- [What you need to do]
When you reply, transcribe every line of the data below exactly.

- [Dataset content]
################

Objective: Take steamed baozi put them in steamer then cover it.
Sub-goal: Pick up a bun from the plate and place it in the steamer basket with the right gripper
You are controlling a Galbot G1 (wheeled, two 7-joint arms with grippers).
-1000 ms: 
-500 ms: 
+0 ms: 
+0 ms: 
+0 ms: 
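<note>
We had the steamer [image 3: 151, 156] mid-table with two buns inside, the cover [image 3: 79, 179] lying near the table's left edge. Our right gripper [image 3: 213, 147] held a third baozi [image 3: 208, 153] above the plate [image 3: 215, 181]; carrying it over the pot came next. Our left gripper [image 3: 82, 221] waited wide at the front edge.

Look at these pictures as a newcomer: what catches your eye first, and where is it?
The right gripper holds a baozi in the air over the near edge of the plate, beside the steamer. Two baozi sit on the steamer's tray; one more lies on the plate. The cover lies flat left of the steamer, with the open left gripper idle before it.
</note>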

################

- [Result below]
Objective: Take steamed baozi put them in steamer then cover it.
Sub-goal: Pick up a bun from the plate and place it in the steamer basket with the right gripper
You are controlling a Galbot G1 (wheeled, two 7-joint arms with grippers).
-1000 ms: 
-500 ms: 
+0 ms: 
+0 ms: 
+0 ms: 
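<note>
We had the steamer [image 3: 151, 156] mid-table with two buns inside, the cover [image 3: 79, 179] lying near the table's left edge. Our right gripper [image 3: 213, 147] held a third baozi [image 3: 208, 153] above the plate [image 3: 215, 181]; carrying it over the pot came next. Our left gripper [image 3: 82, 221] waited wide at the front edge.

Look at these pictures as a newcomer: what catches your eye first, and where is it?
The right gripper holds a baozi in the air over the near edge of the plate, beside the steamer. Two baozi sit on the steamer's tray; one more lies on the plate. The cover lies flat left of the steamer, with the open left gripper idle before it.
</note>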

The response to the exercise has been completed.